Solche Vorstellungen haben wir bei all unseren Unternehmungen, deren Erfolg oder Misserfolg wir nicht planen können, weil er nicht nur von uns abhängt. Es gibt tatsächlich eine Unzahl von kleinen und großen Unternehmungen, Plänen und Absichten, die unseren Geist und unsere Vorstellungen ständig bevölkern. So sind wir auch voller großer und kleiner Hoffnungen und als Kehrseite davon – jedenfalls latent – voller Befürchtungen. Dass wir aber hoffen und gleichzeitig fürchten, ist eine Folge davon, dass wir werten. Wie stark wir diese Wertung verinnerlicht haben, spielt dabei ebenfalls eine Rolle.

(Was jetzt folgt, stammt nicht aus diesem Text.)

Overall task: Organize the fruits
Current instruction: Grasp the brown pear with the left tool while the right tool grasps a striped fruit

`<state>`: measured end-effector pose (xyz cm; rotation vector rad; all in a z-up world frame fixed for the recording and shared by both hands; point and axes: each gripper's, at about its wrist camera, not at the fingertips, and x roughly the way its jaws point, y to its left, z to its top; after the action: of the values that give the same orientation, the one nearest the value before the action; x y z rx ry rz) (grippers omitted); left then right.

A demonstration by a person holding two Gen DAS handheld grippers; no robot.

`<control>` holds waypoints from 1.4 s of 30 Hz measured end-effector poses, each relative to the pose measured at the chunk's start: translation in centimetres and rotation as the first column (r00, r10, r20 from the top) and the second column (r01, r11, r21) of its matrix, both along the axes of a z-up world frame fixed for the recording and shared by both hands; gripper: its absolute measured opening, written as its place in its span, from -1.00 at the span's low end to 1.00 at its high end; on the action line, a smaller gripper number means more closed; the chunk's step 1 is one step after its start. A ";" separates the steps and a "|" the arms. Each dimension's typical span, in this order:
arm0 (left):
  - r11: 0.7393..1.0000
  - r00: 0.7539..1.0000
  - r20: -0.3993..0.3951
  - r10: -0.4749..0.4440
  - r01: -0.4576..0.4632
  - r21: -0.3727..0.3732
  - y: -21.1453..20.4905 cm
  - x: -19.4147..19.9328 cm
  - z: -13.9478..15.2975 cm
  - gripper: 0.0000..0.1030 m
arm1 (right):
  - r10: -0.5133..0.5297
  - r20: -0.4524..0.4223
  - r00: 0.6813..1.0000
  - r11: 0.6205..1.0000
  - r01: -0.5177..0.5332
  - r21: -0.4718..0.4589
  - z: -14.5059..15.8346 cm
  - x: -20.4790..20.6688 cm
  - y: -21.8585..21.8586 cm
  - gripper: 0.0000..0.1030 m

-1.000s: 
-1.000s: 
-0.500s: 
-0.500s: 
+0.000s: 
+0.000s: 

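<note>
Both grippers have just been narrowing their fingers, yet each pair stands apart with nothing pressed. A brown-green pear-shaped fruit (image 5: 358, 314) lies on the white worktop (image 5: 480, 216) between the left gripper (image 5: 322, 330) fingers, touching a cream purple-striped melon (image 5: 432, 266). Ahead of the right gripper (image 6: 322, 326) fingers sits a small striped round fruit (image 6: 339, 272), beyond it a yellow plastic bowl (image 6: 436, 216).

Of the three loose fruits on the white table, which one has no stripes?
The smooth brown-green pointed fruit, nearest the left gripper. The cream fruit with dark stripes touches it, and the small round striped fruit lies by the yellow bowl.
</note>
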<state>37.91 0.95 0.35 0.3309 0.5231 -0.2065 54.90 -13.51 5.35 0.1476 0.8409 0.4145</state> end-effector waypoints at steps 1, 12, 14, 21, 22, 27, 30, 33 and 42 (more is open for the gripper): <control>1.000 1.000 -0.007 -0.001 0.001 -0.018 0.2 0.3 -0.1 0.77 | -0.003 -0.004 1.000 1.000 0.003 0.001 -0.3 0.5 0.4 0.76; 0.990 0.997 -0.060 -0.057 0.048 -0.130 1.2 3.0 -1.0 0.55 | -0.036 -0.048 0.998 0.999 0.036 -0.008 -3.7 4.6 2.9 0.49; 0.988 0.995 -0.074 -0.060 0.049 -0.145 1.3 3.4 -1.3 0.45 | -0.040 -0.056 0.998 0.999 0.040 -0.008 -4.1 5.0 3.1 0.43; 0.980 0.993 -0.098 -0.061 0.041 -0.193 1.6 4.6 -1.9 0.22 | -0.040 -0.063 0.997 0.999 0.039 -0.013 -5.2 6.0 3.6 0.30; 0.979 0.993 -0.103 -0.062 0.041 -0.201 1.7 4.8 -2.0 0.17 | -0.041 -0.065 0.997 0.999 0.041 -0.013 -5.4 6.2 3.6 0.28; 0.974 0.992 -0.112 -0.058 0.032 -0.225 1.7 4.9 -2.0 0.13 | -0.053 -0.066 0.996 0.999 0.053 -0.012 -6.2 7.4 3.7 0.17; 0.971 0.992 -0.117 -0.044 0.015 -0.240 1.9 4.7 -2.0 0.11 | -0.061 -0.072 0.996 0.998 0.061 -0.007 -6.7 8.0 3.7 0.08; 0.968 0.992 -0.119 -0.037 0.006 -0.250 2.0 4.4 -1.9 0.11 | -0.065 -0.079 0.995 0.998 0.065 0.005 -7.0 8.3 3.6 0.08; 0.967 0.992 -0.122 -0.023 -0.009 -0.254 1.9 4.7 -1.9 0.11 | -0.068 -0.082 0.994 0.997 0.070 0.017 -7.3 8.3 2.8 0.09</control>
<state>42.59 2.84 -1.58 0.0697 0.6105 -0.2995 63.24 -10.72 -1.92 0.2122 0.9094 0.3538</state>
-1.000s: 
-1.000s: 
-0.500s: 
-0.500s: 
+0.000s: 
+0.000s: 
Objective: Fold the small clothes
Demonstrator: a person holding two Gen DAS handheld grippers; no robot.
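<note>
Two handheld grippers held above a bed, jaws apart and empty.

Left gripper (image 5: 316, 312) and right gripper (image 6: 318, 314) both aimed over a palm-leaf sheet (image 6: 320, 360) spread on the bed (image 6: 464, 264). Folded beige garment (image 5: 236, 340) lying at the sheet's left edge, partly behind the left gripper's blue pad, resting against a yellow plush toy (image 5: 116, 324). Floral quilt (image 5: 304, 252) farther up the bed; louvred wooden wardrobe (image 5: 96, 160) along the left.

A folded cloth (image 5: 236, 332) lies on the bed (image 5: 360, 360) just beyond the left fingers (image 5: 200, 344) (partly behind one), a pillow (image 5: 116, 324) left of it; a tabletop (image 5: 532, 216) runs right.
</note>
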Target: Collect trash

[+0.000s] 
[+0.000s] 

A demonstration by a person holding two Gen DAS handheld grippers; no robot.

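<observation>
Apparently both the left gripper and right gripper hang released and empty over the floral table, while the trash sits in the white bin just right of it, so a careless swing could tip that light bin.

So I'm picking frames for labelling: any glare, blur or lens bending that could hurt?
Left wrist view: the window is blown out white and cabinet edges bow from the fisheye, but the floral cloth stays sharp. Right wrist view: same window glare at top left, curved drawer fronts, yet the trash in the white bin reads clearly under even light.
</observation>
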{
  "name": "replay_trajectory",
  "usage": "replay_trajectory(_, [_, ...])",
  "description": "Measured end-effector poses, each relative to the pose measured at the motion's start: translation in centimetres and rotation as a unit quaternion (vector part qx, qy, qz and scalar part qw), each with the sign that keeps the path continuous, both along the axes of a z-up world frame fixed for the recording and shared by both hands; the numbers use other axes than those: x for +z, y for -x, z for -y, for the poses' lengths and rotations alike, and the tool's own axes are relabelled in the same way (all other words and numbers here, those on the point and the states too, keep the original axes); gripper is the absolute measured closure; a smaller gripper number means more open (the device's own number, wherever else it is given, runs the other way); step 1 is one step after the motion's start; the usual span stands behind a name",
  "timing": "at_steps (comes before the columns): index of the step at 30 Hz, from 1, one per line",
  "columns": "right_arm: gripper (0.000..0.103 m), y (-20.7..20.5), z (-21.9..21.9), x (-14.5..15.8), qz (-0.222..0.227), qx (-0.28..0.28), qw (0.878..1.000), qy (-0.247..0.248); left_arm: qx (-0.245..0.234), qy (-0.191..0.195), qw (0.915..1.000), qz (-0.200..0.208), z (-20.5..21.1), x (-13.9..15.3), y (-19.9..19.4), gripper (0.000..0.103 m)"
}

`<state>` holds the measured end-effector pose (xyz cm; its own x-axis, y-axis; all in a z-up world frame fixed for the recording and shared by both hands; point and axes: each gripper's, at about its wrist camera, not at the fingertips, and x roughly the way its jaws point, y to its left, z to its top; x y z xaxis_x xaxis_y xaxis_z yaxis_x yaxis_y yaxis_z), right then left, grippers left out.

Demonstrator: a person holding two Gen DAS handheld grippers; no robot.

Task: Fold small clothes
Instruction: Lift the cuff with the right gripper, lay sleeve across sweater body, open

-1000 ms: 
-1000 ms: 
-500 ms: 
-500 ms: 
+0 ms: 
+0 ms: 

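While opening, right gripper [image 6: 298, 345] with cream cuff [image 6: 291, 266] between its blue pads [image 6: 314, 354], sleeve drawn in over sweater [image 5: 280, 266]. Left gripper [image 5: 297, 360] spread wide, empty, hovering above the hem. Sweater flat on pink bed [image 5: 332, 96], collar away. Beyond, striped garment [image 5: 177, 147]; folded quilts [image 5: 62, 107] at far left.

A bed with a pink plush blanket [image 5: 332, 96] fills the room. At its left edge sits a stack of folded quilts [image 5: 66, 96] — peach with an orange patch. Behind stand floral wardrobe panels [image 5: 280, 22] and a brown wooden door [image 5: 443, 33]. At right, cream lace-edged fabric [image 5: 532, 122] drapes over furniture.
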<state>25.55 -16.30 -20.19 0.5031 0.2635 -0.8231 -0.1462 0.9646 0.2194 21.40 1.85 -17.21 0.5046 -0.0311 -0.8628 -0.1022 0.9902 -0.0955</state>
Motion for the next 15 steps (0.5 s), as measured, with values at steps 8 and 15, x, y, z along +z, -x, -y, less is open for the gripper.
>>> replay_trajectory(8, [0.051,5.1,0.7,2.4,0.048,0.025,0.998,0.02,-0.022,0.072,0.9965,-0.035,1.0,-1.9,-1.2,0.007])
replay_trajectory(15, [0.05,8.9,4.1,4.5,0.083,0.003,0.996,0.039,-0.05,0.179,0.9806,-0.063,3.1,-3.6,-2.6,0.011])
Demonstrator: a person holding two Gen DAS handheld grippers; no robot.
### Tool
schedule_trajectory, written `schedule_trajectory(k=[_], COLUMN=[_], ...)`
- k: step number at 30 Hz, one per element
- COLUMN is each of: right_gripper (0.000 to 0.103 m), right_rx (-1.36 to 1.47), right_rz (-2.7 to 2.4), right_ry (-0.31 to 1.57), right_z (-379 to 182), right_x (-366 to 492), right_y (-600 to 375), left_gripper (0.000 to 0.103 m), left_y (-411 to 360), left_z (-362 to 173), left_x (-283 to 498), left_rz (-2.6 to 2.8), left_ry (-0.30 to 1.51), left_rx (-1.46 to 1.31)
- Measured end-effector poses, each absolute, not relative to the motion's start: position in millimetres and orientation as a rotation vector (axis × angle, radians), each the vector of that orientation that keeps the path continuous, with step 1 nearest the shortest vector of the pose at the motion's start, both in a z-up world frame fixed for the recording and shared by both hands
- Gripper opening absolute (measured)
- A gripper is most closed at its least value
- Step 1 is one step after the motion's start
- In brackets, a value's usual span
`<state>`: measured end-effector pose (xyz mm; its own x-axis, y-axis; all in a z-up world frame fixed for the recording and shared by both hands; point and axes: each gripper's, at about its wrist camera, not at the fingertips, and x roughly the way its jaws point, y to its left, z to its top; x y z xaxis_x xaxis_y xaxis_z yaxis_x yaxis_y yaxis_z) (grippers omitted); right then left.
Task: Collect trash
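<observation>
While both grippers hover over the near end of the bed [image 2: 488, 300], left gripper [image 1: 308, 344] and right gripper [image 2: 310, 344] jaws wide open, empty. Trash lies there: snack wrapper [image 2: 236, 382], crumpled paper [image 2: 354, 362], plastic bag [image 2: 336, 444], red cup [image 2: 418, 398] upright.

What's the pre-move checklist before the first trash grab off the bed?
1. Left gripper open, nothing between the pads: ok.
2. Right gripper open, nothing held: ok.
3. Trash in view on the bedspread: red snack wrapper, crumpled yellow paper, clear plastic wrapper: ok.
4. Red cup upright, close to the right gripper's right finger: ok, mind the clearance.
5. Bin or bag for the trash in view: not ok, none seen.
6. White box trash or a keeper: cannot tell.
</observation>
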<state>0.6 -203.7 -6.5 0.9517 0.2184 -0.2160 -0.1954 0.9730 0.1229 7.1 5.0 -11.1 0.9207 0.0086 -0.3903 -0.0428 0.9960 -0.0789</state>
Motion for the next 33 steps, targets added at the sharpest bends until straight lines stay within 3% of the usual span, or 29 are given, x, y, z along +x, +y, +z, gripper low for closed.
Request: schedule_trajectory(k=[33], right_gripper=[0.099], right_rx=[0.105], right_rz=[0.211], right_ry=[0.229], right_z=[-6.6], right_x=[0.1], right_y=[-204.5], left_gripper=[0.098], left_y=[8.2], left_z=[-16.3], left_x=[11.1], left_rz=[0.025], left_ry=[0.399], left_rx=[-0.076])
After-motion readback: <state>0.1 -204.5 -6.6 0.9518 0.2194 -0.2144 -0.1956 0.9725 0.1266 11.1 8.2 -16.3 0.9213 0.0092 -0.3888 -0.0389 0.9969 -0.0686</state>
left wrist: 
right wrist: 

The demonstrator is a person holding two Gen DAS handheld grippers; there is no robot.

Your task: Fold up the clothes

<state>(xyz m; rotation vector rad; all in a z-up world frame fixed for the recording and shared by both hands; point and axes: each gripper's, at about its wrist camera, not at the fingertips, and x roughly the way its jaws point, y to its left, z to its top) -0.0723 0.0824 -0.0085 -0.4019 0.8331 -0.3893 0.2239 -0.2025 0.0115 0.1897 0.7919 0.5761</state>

Aus dem zuvor geschilderten Zusammenhang wird verständlich, was der griechische Philosoph Epiktet meinte, als er sagte: »Nicht die Dinge selbst beunruhigen (beängstigen) die Menschen, sondern die Vorstellungen von den Dingen … Wenn wir darum gehindert, beunruhigt oder betrübt werden, so sollen wir nie in andern (Menschen, Dingen oder Ereignissen) die Ursache suchen, sondern in uns, das heißt, in unseren Vorstellungen!«5 Sein Schüler Mark Aurel verallgemeinerte diese Feststellung: »Die Grundverfassung einer Seele wird so sein wie die Vorstellungen, denen du nachhängst … Denn die Seele wird von den Vorstellungen gefärbt.«6

Haben wir eingesehen, dass wir selbst es sind, die mit unseren Werturteilen die Ängste hervorrufen, haben wir schon ein erstes Mittel für ihre Überwindung in der Hand. Es sind unsere Vorstellungen und Wertungen, unser Denken, das wir kritisch prüfen und dem wir eine andere Richtung geben können, wenn wir den Quälgeist der Angst loswerden wollen. Wie bei der Bewältigung von dauerhaftem Stress und Überforderung, so helfen uns auch hier wieder an erster Stelle das Hinterfragen und die Relativie- rung unserer Wertvorstellungen. Ferner die Mäßigung unseres Wollens und der regelmäßige Rückzug in die innere Geborgenheit als ausgleichendes Gegengewicht zu unseren Plänen, Bestrebungen und Aktivitäten im »äußeren« Leben.